There are many “holy wars” in tech, and you’d be best served to stop participating in them. These discussions are bikeshedding: Spending an outsized amount of time and energy on trivial details. And when talking in public, they don’t paint you in a good light.

In sport, they can be fun. However, I think getting involved in them, especially in public online spaces, can be detrimental to your career.

The developers that spend time talking about these issues are not the developers that get the opportunities to work in a higher context. As Patrick MacKenzie says, don’t call yourself a programmer.

Here’s a list of conversations you should avoid, both online and offline.

The Ban List

Is HTML/CSS/SQL “coding”?

Yes. They are all Turing complete. It doesn’t matter if they aren’t. Instead of focusing on what “real coding” is, focus on how people use tools to solve problems. Excel isn’t “coding” but there are sheets out in the wild worth millions.

Is Frontend or backend more difficult?

This isn’t a video game, and you don’t get points for playing on a higher difficulty level. Backend developers have to think more about scalability and security, while developers on the front lines have to work in the wild west that is every conceivable browser and phone.

Tabs vs. Spaces

The “oxford comma” of software development. Most text editors and IDEs can abstract this away from you. Get your team to agree on something, and stick with it. “What I prefer tabs but the rest of the team prefers spaces?” Then you use spaces.

snake_case vs. camelCase

Same as above. These are the types of syntactic decisions that don’t affect readability or maintainability. As long as everyone agrees, either one is _fine. _

when to squash and rebase commits

I’ve honestly looked at a git history maybe half a dozen times in my career. So long as the code works and is delivering value, I have no interest in the structure of that code’s origin story.

Vim vs. Emacs

Use whatever tools you are most comfortable with, and let others do the same in peace.

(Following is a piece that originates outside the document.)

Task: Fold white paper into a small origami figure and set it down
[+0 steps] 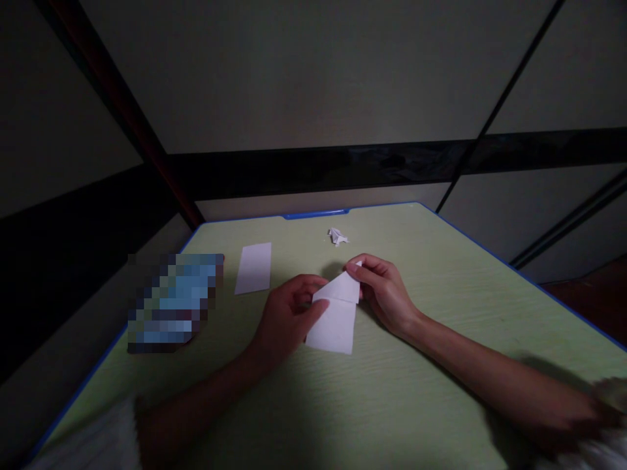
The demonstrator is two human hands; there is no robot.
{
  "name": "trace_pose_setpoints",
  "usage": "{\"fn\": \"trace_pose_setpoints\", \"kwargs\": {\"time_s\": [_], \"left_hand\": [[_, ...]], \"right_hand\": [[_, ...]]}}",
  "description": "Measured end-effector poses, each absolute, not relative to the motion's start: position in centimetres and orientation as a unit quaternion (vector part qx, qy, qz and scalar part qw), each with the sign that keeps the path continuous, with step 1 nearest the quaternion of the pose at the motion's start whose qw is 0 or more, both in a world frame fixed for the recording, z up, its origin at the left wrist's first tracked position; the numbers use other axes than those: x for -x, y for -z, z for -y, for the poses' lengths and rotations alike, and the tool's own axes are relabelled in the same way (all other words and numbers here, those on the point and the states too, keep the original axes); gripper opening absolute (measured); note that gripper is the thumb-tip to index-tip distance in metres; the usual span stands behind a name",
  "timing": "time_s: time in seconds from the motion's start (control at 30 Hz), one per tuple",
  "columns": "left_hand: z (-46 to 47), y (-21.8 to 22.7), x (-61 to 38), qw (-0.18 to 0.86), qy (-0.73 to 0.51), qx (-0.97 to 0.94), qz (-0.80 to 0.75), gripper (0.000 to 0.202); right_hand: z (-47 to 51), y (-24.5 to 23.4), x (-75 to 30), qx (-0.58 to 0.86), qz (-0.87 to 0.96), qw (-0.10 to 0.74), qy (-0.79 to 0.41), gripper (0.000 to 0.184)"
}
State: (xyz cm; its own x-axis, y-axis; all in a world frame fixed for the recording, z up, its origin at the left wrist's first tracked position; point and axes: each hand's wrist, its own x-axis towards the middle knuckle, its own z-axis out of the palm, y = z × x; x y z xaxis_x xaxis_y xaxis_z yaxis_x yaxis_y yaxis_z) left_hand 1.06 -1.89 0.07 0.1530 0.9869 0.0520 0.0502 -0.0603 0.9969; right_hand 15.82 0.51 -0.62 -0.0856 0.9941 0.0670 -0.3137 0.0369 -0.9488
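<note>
Between my hands is a white sheet of paper [333,326], its far part folded over into a slanted flap with a pointed corner at the upper right. My left hand [289,313] grips its left edge, thumb on top and fingers behind. The pointed corner is pinched by my right hand [385,290], between thumb and index finger. Beyond my hands lies a small folded paper frog [337,236]. A flat white rectangle of paper [253,267] rests to the left of my left hand.
A blurred-out bluish object [176,303] lies at the table's left side. The pale green table [441,274] has a blue edge and a blue strip [317,213] at its far side. Behind it stand light panels with a dark band [313,171].
</note>
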Motion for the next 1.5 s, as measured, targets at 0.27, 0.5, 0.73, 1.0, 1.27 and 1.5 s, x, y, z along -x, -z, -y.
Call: {"fn": "trace_pose_setpoints", "kwargs": {"time_s": [0.27,0.5,0.73,1.0,1.27,1.5], "left_hand": [[1.38,-0.22,-0.72,0.464,-0.491,-0.511,-0.532,0.012],[1.30,-0.40,-0.72,0.481,-0.495,-0.486,-0.536,0.013],[1.41,0.07,-0.46,0.490,-0.487,-0.533,-0.489,0.017],[0.96,0.47,-0.68,0.523,-0.455,-0.549,-0.467,0.014],[1.27,0.17,-0.77,0.480,-0.420,-0.582,-0.504,0.015],[1.38,0.15,-0.98,0.448,-0.426,-0.589,-0.521,0.017]], "right_hand": [[-0.33,0.21,-16.18,0.302,0.454,0.575,-0.611,0.013],[-0.18,0.82,-15.89,0.349,0.512,0.525,-0.584,0.008],[-0.26,0.41,-15.85,0.351,0.542,0.558,-0.522,0.005],[-0.28,0.33,-16.06,0.294,0.605,0.576,-0.465,0.012],[-0.22,0.42,-15.95,0.317,0.606,0.559,-0.469,0.009],[-0.07,0.43,-15.79,0.326,0.577,0.530,-0.529,0.015]]}}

My Framework/Language/OS of choice is better than yours.

Do not identify with a technology choice. Frameworks come into fashion and fall out. Like code editors, use what you like and allow others to do so in peace.

That Framework/Language/OS is garbage! Why would anyone use that?

A more negative framing of the issue above. JavaScript, WordPress, and PHP are the most common targets. Why do people still use these tools if they are so poor? Because they get the job done. Let the people using these tools continue to get the job done.

“Rails is dead”

The shortage of COBOL developers in 2020 proves that no technology is ever truly dead. Tell Airbnb, Shopify, Twitch, and Github that Rails is dead. A language’s popularity does not correlate to its quality. People still use Rails (and COBOL) because it gets the job done.

What to do Instead

I would make an exception if someone, especially someone more junior asks about these in good faith. On Reddit, Twitter, with random people is not the place to debate. It’s rare that you’ll actually change anyone’s mind on one of these issues. In the worse cases, you’re tearing someone else’s work and worldview down. Treat these conversations as profane. When you see them, walk away.

Instead of trying to persuade people, invest time in teaching them.

Instead of tearing other people and tools down, build other people up. Go give a shoutout to a manager about a co-worker, or tweet an article you found interesting.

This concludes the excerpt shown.